The protests follow United’s decision, along with five fellow Premier League clubs, to join the European Super League (ESL) last month, before subsequently all pulling out.
Supporters are currently not allowed into grounds because of the coronavirus pandemic but some United fans got onto the Old Trafford pitch to protest and, even though they were removed, some then made it back onto the grass later on.
“The security and safety of everyone at Old Trafford remains of paramount importance,” added the Premier League.
“We understand and respect the strength of feeling but condemn all acts of violence, criminal damage and trespass, especially given the associated Covid-19 breaches.
“We sympathise with the police and stewards who had to deal with a dangerous situation that should have no place in football.”

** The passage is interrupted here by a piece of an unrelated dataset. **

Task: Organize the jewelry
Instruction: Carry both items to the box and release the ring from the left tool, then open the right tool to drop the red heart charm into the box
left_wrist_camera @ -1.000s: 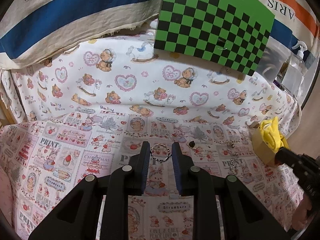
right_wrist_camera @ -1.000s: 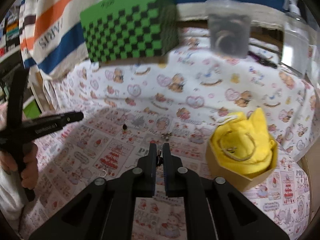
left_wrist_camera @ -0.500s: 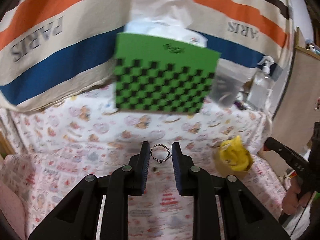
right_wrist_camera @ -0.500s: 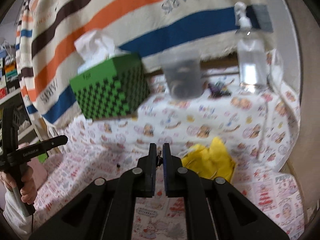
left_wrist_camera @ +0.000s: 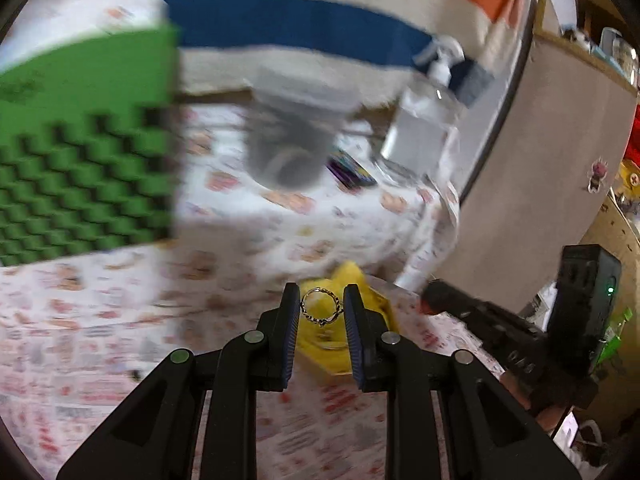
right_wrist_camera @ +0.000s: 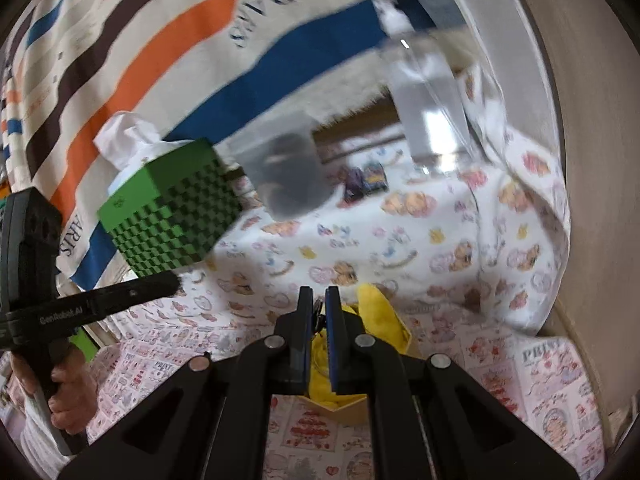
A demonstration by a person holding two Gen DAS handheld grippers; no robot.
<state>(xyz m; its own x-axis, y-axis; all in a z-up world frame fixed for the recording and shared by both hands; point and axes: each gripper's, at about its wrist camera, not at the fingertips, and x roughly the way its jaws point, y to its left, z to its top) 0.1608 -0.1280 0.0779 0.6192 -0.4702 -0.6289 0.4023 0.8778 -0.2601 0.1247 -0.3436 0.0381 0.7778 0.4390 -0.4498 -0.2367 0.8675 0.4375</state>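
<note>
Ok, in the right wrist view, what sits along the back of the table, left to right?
Green checkered tissue box → grey translucent cup → small dark packets → clear pump bottle.

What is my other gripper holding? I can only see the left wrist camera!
Observer: The right gripper is shut on a small dark trinket. It is too tiny to say what kind.
Operator: Is it near the yellow cloth, like my ring?
Observer: Yes. In the right wrist view the yellow cloth shows right behind its fingers, tucked in a tan box.
Operator: Can you see me?
Observer: Only a hand, wrapped round the handle of the left gripper at the picture's left edge.
</note>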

The Football Association will be liaising with United, the Premier League and safety authorities to find out exactly what happened and the reasons for it.
Both clubs had submitted their team line-ups for the hotly anticipated fixture but neither had left their hotels to go to the ground prior to the game being called off at just after 17:35.
United fans had also gathered at the Lowry Hotel where their side’s players were staying prior to the match.
Ole Gunnar Solskjaer’s side are currently second in the Premier League and a Liverpool win on Sunday would have handed Manchester City the title for the third time in four seasons.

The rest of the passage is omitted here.